Bill Maher Draws a Blank on Comic Books

mimesis and metonymy in namor

In the middle of November, pop culture suffered a devastating loss — Stan Lee, co-creator of every popular Marvel superhero (save Captain America) and the most visible face of the comics industry for decades, died at the age of 95.

Tributes poured out for the influential creator, and some even used Lee’s absence to proffer nuanced looks at the more complicated parts of his legacy (namely, sexual harassment suits and spars with fellow co-creators about credit).

However, in his fashion as one of America’s foremost provocateurs, Bill Maher took an indirect shot at the legacy of Stan Lee in a short blog post titled “Adulting.”

Maher noted that the nation was in “Deep, deep mourning for a man who inspired millions to, I don’t know, watch a movie, I guess.” He then quoted a Reddit post that expressed gratitude for living in a world with Lee, and taking a page out of Neil Degrasse Tyson’s mistaking-pedantry-for-wisdom book, said:

Personally, I’m grateful I lived in a world that included oxygen and trees, but to each his own. Now, I have nothing against comic books — I read them now and then when I was a kid and I was all out of Hardy Boys. But the assumption everyone had back then, both the adults and the kids, was that comics were for kids, and when you grew up you moved on to big-boy books without the pictures.

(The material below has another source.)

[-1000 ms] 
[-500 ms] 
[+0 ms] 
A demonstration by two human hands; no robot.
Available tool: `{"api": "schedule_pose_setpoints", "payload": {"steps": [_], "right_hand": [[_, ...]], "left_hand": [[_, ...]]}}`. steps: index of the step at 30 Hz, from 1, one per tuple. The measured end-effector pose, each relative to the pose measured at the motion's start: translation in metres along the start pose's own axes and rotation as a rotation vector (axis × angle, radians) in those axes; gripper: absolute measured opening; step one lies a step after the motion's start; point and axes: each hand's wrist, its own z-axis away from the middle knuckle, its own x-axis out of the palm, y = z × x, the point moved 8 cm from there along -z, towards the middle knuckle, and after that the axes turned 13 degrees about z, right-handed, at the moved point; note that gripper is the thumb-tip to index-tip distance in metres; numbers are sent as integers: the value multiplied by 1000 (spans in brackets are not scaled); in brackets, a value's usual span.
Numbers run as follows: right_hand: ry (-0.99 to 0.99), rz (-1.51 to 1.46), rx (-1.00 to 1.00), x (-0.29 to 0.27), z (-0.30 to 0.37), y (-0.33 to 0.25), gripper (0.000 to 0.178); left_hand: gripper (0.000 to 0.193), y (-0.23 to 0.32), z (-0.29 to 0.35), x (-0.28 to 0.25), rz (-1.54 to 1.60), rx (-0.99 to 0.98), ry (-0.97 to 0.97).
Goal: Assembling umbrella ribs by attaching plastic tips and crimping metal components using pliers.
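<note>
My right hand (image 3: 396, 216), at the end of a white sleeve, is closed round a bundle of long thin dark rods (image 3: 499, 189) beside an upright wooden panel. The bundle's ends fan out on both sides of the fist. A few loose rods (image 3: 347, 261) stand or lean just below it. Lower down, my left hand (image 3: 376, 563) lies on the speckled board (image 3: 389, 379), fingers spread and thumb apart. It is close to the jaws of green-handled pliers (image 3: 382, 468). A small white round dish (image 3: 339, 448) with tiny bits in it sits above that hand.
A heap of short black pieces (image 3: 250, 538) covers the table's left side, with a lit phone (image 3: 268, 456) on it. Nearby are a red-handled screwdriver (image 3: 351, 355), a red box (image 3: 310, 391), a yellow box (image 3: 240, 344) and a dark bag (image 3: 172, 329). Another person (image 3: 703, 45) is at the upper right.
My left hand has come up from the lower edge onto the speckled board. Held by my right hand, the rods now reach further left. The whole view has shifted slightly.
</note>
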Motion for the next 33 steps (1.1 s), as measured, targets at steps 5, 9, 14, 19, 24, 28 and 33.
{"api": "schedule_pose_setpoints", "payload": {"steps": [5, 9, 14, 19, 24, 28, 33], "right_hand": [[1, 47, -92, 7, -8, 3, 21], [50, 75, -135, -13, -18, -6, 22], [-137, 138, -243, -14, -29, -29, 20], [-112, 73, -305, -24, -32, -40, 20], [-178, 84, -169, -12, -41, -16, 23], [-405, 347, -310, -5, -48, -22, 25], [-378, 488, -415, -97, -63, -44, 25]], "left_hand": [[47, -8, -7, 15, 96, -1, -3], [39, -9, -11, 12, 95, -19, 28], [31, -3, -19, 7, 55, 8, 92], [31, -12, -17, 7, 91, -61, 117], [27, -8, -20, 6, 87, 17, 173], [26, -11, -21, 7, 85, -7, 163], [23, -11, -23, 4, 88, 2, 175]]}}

Maher is right about something here. Comics have, since their inception, suffered from a presumption that they were strictly kiddie fare — that children read comic books at a young age, then move on to more, shall we say, respectable pursuits. However, that apparent slight towards Lee’s legacy was not the part of Maher’s statement that earned him the most ire from comic book fans and creators. His next paragraph read:

But then twenty years or so ago, something happened — adults decided they didn’t have to give up kid stuff. And so they pretended comic books were actually sophisticated literature. And because America has over 4,500 colleges — which means we need more professors than we have smart people — some dumb people got to be professors by writing theses with titles like Otherness and Heterodoxy in the Silver Surfer. And now when adults are forced to do grown-up things like buy auto insurance, they call it “adulting,” and act like it’s some giant struggle. I’m not saying we’ve necessarily gotten stupider. The average Joe is smarter in a lot of ways than he was in, say, the 1940s, when a big night out was a Three Stooges short and a Carmen Miranda musical. The problem is, we’re using our smarts on stupid stuff. I don’t think it’s a huge stretch to suggest that Donald Trump could only get elected in a country that thinks comic books are important.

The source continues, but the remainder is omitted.